**EXERCISE REQUIREMENTS:** An exact reproduction of the data below is the required answer.

**DATA PROVIDED:**
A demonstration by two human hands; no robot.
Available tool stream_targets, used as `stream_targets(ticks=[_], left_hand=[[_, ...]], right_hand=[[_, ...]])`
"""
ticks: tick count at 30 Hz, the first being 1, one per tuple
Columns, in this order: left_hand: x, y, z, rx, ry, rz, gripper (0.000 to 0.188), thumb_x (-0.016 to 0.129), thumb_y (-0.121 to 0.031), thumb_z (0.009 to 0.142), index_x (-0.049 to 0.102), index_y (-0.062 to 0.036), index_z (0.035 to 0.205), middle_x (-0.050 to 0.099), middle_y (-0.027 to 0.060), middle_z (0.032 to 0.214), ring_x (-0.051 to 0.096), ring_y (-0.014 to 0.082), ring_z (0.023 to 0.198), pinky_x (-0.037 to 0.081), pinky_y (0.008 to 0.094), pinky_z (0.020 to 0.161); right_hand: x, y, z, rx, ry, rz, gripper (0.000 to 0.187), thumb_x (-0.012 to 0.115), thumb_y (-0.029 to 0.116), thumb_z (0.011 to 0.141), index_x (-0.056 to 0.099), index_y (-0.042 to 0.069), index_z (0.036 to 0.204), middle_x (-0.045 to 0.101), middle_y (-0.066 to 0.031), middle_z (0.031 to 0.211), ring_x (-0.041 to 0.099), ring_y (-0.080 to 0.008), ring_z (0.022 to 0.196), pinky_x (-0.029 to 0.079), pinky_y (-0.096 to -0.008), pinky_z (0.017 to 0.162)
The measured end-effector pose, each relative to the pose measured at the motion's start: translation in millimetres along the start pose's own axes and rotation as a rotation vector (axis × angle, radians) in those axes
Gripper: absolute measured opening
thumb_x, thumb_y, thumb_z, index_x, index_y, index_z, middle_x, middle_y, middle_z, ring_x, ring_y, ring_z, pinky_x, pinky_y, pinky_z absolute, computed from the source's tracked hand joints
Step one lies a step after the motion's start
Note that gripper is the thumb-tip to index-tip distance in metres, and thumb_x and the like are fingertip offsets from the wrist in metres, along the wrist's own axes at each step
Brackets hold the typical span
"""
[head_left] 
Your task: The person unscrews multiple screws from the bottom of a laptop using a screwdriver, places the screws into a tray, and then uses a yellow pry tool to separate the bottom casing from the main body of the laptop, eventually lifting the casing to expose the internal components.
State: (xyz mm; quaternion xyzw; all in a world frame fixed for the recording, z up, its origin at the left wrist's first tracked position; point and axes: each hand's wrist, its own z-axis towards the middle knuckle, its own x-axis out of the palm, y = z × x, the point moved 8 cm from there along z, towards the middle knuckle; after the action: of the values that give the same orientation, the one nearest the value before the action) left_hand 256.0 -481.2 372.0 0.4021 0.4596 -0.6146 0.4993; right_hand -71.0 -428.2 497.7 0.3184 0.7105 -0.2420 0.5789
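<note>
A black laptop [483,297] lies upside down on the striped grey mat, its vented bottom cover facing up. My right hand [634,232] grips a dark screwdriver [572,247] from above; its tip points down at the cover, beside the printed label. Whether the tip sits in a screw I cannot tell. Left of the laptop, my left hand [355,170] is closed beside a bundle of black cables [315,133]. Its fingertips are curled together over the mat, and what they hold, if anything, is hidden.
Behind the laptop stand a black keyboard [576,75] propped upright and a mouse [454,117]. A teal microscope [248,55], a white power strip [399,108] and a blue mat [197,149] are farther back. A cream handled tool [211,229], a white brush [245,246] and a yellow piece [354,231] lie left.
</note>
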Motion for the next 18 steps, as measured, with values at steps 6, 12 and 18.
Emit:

**EXERCISE ANSWER:**
A demonstration by two human hands; no robot.
Available tool stream_targets, used as `stream_targets(ticks=[_], left_hand=[[_, ...]], right_hand=[[_, ...]])`
"""
ticks: tick count at 30 Hz, the first being 1, one per tuple
Columns, in this order: left_hand: x, y, z, rx, ry, rz, gripper (0.000 to 0.188), thumb_x (-0.016 to 0.129), thumb_y (-0.121 to 0.031), thumb_z (0.009 to 0.142), index_x (-0.049 to 0.102), index_y (-0.062 to 0.036), index_z (0.035 to 0.205), middle_x (-0.050 to 0.099), middle_y (-0.027 to 0.060), middle_z (0.032 to 0.214), ring_x (-0.051 to 0.096), ring_y (-0.014 to 0.082), ring_z (0.023 to 0.198), pinky_x (-0.037 to 0.081), pinky_y (0.008 to 0.094), pinky_z (0.020 to 0.161); right_hand: x, y, z, rx, ry, rz, gripper (0.000 to 0.187), thumb_x (-0.012 to 0.115), thumb_y (-0.029 to 0.116), thumb_z (0.011 to 0.141), index_x (-0.056 to 0.099), index_y (-0.042 to 0.069), index_z (0.036 to 0.204), middle_x (-0.045 to 0.101), middle_y (-0.066 to 0.031), middle_z (0.031 to 0.211), ring_x (-0.041 to 0.099), ring_y (-0.080 to 0.008), ring_z (0.022 to 0.196), pinky_x (-0.029 to 0.079), pinky_y (-0.096 to -0.008), pinky_z (0.017 to 0.162)
The measured end-effector pose, each relative to the pose measured at the motion's start: translation in millimetres along the start pose's own axes and rotation as a rotation vector (axis × angle, radians) in those axes
Gripper: absolute measured opening
thumb_x, thumb_y, thumb_z, index_x, index_y, index_z, middle_x, middle_y, middle_z, ring_x, ring_y, ring_z, pinky_x, pinky_y, pinky_z absolute, computed from the source's tracked hand joints
Step one lies a step after the motion's start
Note that gripper is the thumb-tip to index-tip distance in metres, and thumb_x and the like are fingertip offsets from the wrist in metres, along the wrist's own axes at each step
Brackets hold the typical span
"""
[head_left] 
Your task: The person unscrews multiple screws from the bottom of a laptop using a screwdriver, places the screws into a tray, and then uses a yellow pry tool to separate the bottom casing from the main body of the laptop, eventually lifting the casing to expose the internal components.
State: (xyz mm; quaternion xyzw; all in a world frame fixed for the recording, z up, its origin at the left wrist's first tracked position; point and axes: each hand's wrist, its own z-axis towards the middle knuckle, its own x-axis out of the palm, y = z × x, the point moved 8 cm from there along z, towards the middle knuckle; after the action: of the values that give the same orientation, the one nearest the value before the action) left_hand 256.0 -481.2 372.0 0.4021 0.4596 -0.6146 0.4993; right_hand -71.0 -428.2 497.7 0.3184 0.7105 -0.2420 0.5789
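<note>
A black laptop [483,297] lies upside down on the striped grey mat, its vented bottom cover facing up. My right hand [634,232] grips a dark screwdriver [572,247] from above; its tip points down at the cover, beside the printed label. Whether the tip sits in a screw I cannot tell. Left of the laptop, my left hand [355,170] is closed beside a bundle of black cables [315,133]. Its fingertips are curled together over the mat, and what they hold, if anything, is hidden.
Behind the laptop stand a black keyboard [576,75] propped upright and a mouse [454,117]. A teal microscope [248,55], a white power strip [399,108] and a blue mat [197,149] are farther back. A cream handled tool [211,229], a white brush [245,246] and a yellow piece [354,231] lie left.
</note>
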Motion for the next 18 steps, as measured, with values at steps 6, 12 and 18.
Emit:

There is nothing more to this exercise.